Typical systems at each site are connected by an intercommunication
system that relies upon a single camera at each site, a display for
viewing the locally captured and transmitted image and a separate
display for viewing the remotely captured and received image.
Typically, each group of people operate a local camera and an image
of the group is sent from each site to the other remote site. The
camera can be set at a wide angle to capture images of the entire
group or can be zoomed in on one group member or a subset of group
members. Such communication systems often include a second camera
mounted on a stand for capturing images on paper or other
relatively planar materials. By employing a control device, the
group can select the imagery to be transmitted. Such systems are
often cumbersome and ineffective.
[0008] Methods for automating the video-conference experience to
make such experiences are described in the literature. For example,
WO2002047386 A1 entitled "Method and Apparatus for Predicting
Events in Video Conferences and Other Applications" describes
predicting events using acoustic and visual commands. Audio and
video information is processed to identify one or more acoustic
commands, such as intonation patterns, pitch and loudness, visual
commands, such as gaze, facial pose, body postures, hand gestures
and facial expressions, or a combination of the foregoing, that are
typically associated with an event, such as behavior exhibited by a
video conference participant before he or she speaks. However, such
a system is very complex. It can be very participant dependent and
requires a learning mode to develop a characteristic profile of
each participant.
[0009] Other systems employ camera-based gesture input to control
computer-generated graphics. For example, WO1999034327 A2 entitled
"System and Method for Permitting Three-Dimensional Navigation
through a Virtual Reality Environment using Camera-based Gesture
Input" describes a system and method for permitting
three-dimensional navigation through a virtual reality environment
using camera-based gesture inputs of a system user. The system
comprises a computer-readable memory, a video camera for generating
video signals indicative of the gestures of the system user and an
interaction area surrounding the system user, and a video image
display. The system further comprises a microprocessor for
processing the video signals, in accordance with a program stored
in the computer-readable memory, to determine the three-dimensional
positions of the body and principle body parts of the system user.
The microprocessor constructs three-dimensional images of the
system user and interaction area on the video image display based
upon the three-dimensional positions of the body and principle body
parts of the system user. The video image display shows
three-dimensional graphical objects within the virtual reality
environment, and movement by the system user permits apparent
movement of the three-dimensional objects displayed on the video
image display so that the system user appears to move throughout
the virtual reality environment.
[0010] Another system for controlling cameras in a system is
described in U.S. Pat. No. 6,992,702 B1 entitled "System for
controlling video and motion picture cameras" which describes a
camera view directed toward a location in a scene based on drawn
inputs.
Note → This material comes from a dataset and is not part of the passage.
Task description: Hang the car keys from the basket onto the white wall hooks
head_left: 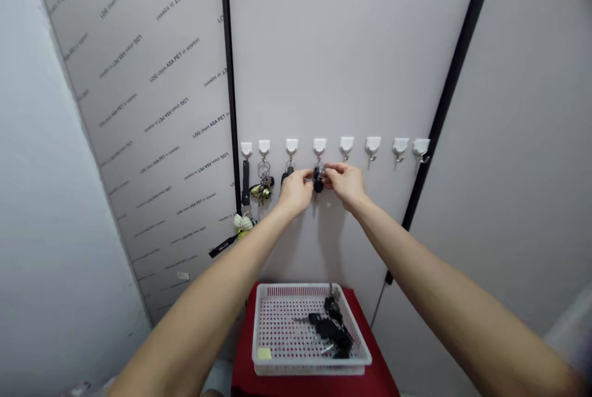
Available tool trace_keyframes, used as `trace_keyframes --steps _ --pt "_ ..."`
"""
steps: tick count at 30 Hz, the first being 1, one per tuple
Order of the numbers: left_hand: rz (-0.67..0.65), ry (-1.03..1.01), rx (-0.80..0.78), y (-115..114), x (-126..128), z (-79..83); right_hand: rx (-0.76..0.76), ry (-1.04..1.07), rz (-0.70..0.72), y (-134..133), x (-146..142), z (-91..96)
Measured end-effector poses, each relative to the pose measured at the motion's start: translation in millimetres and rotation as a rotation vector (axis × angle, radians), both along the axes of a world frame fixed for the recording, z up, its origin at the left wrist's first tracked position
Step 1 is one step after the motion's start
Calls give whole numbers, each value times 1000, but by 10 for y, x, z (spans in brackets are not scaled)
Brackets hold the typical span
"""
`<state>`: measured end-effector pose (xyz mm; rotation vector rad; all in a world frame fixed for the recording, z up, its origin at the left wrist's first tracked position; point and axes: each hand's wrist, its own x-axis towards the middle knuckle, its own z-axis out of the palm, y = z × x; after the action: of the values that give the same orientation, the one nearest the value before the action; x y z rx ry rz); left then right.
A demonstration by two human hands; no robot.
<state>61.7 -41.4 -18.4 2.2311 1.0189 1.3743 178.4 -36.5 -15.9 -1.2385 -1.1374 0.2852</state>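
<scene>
While both arms are raised to the wall, a black key fob (318,182) under the fourth white hook (319,147) is pinched by left hand (296,190) and right hand (345,181); more keys (332,328) are seen in a white basket (277,357) below

Both bare arms reach forward and up from the lower corners of the view, nearly straight at the elbow, the forearms converging. The left grip (296,190) is curled with knuckles outward, thumb and fingertips pinched toward the right. The right grip (345,182) faces it at the same height, wrist slightly bent, fingers pinched leftward, so the two sets of fingertips almost meet.
</scene>
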Motion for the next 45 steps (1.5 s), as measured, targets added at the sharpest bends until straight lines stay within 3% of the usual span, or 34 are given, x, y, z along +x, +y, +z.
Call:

Such systems can be unnatural to a user and require
training as well as the provision of a control surface and
tokens.
[0011] The proliferation of solutions proposed for improved
teleconferencing and other two-way video communication shows how
complex the problem is and indicates that significant problems
remain. Thus, it is apparent that there is a need for a simpler,
more flexible, and capable system that improves two-way
communication, adapts to different fields of view and image
sources, and desired changes in transmitted content.
SUMMARY OF THE INVENTION
[0012] In accordance with this invention a communication system
under the control of a presenter for providing audio and visual
information at a first site and a second remote site,
comprising:
[0013] a) at least one image generation device for generating one
or a plurality of images at the first site;
[0014] b) a transmitter for transmitting the generated image to the
second site;
[0015] c) a display device at the second site for displaying the
transmitted image; and
[0016] d) a command capture device response responsive to a command
of a presenter at the first site for controlling the transmission
of a selected image by the transmitter.
BRIEF DESCRIPTION OF THE DRAWINGS
[0017] In the detailed description of the preferred embodiments of
the invention presented below, reference is made to the
accompanying drawings in which:
[0018] FIG. 1 is a block diagram of an embodiment of the present
invention employing audio commands;
[0019] FIG. 2 is a block diagram of an audio system useful for
recognizing audio commands;
[0020] FIG. 3 is an illustration of a presenter employing audio
commands;
[0021] FIG. 4 is an illustration of a presenter employing gesture
commands; and
[0022] FIG. 5 is a block diagram of a typical prior art
telecommunication system.
DETAILED DESCRIPTION OF THE INVENTION
[0023] The apparatus and method of the present invention address
the need for a user-friendly, multi-mode communication transmission
system. Such a system transmits information from a variety of
sources to a remote location for observation. In particular, a
variety of image sources are employed to clearly communicate a
message. Images from the variety of sources are selected by a
presenter using presenter commands, and transmitted to the remote
location for observation by a remote person.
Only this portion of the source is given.